#### [What the task asks]
Take the line containing "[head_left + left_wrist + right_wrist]" and every line after it in the data below, and print them exactly as given, with nothing else.

[Opening Task material section]

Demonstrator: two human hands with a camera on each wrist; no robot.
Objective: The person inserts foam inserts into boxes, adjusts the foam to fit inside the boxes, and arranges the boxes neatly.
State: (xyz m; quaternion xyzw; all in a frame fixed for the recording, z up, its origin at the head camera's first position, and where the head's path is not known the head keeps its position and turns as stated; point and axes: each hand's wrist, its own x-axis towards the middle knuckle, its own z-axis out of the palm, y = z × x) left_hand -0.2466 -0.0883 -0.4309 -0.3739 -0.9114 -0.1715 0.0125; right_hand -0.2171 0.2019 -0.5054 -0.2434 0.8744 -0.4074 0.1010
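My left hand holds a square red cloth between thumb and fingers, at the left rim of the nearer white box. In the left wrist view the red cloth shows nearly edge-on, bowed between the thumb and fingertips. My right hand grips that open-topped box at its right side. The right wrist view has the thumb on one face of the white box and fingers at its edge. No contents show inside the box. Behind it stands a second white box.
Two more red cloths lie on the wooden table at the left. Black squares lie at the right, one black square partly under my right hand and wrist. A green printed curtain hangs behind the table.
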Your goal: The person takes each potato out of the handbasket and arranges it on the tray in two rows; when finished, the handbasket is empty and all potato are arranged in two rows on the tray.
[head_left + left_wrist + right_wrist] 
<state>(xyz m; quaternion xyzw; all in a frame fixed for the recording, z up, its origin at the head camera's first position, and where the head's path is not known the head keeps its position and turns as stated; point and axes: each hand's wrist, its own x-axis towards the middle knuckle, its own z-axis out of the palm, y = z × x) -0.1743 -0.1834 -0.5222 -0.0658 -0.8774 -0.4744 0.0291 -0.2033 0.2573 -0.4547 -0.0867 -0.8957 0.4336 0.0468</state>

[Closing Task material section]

#### [Response to the task]
[head_left + left_wrist + right_wrist] 
<state>(xyz m; quaternion xyzw; all in a frame fixed for the recording, z up, its origin at the head camera's first position, and where the head's path is not known the head keeps its position and turns as stated; point and axes: each hand's wrist, its own x-axis towards the middle knuckle, its own z-axis out of the palm, y = z × x) -0.1743 -0.1834 -0.5222 -0.0658 -0.8774 -0.4744 0.0291 -0.2033 0.2573 -0.4547 -0.0867 -0.8957 0.4336 0.0468</state>

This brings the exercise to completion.